The Road to Wembley isn’t an original concept, nor probably the Railroad either, but stand-up comedian Andy Fury had made a highly diverting fist of it.

Fury, now 32, is a Hebburn lad who supported Sunderland, studied journalism at the city’s university and wrote – as many do – a dissertation on non-league football.

It swayed him. “Instead of writing boyish fan mail to Niall Quinn and Kevin Phillips I was engaging in email correspondence with Mike Amos, the chairman of the Northern League,” he writes in My Cup Quest, now out as an ebook.

Soon it will be available as a hard copy and the basis of a show of the same name which he hopes will tour all the clubs he visited from extra-preliminary round to Gunners glorious final.

He had, he concedes, become bored with the Premier League and the corporate bandwagon which accompanies it. He didn’t think much of the Bovril, either.

So he and his mate Mark Tearney began the 2013-14 journey at Tow Law v West Auckland, the aim to follow the winning team in each round and ultimately to blag a couple of tickets for the final.

Though it was mid-August, Tow Law was (of course) wet and windy, prompting Andy to wonder how the little turbine on the ground hadn’t generated enough income to drive the Lawyers themselves to the Premier League.

He loved the stand (“a work of art”) and the near-legendary Mary Hail, probably in equal measure.

West won. That he’s still with them in chapter eight is partly because there are an awful lot of qualifying rounds and partly because there were an awful lot of drawn games.

They next went to Harrogate RA, won the replay, drew again at Whitby Town but back in Co Durham won 5-0. By then the two travellers were punching the air. “I’d turned from a surly neutral to an ardent West supporter without even realising,” Andy writes.

“It was the happiest I’d been for a long time watching football. West Auckland were playing with Whitby in the same way that a cat plays with a dead mouse in its mouth.”

At the next stage they drew Skelmersdale at home, the only problem that Fury had a 3pm gig in Middlesbrough. After much agonising, he pulled out of it.

They next played at Hednesford, leaders of the Conference North, drew 2-2 thanks to a last minute goal which Mark and Andy didn’t even see because they were headed for the way out. Contentiously, they lost an ill-tempered replay on penalties; the post-match events weren’t very edifying, either.

“It was like watching your parents fight as two clubs we’d taken a shine to decided that they hated each other and there was no way around it.”

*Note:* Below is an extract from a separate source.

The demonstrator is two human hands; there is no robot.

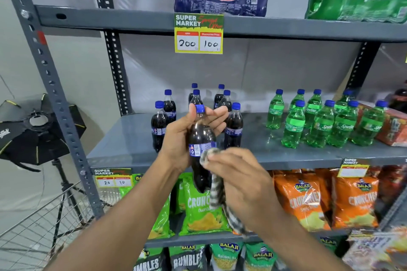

The pair then travelled to Stamford, and beyond. Backtrack didn’t rejoin that particular trail until Arsenal in the final, for which Andy not only got his tickets but wore his West Auckland shirt.

The account’s greatly entertaining, never exhausting, the guy’s turn of phrase strongly suggesting that journalism’s loss may have been stand-up comedy’s gain. He’s never been back to the Stadium of Light.

*My Cup Upset is available from Amazon, Kobo and www.cuprunnings.com

The ebook is available for £2 99 and dates for the stand-up show will be announced soon on www.andyfury.co.uk

Perhaps only Martin Birtle, who watches with sub-titles, could find laughing matter in English cricket’s latest debacle in New Zealand. At the end of it all, the text announced that it was goodbye from Wendy Willington. “She seems a nice girl,” says Martin.

ends

Bishop Auckland Cricket Club is organising a “social” competition, to be played in memory of former player Doug George and sponsored by S G Petch.

“Just bar lads, no Saturday players and no wrong uns,” insists club chairman Keith Hopper.

Sadly it recalls a similar cup competition organised in the 1970s by the late Bill Moore at Coundon Cricket Club. The Northern Echo team may chiefly have been cack-handed clueless but included, under what might best be supposed a pen name, Tim Wellock, then opening the bowling for Darlington in the NYSD.

All went well until a miscued shot came his way. “Catch it Tim,” we chorused and, inexplicably, were disqualified shortly afterwards.

Bishop’s competition will be played on Wednesday evenings. Details, rights and wrong uns, from Keith on 01325 366944.

It’s coincidental that, following last week’s report on Dulwich Hamlet v the Metropolitan Police, Bishop Auckland FC’s programme should seriously claim that the Met’s ground is in Letsby Avenue. Number 999, presumably. False alarm, good intent, fellers.

… and finally, the only Premiership club never to have appeared in the FA Cup final (Backtrack, February 26) is Swansea City. Peter Britcliffe from Hartlepool was first among several readers with that one.

“Just 13 years ago come April I saw Swansea lose 7=1 to the Pools at the Vic and 4-0 the season afterwards,” Peter recalls.

More finals thoughts, one of the papers ahead of last Sunday’s Wembley match recorded that in the past 20 years Chelsea had appeared in 16 major finals, ahead of Manchester United (nine), Liverpool (12) and Arsenal’s ten.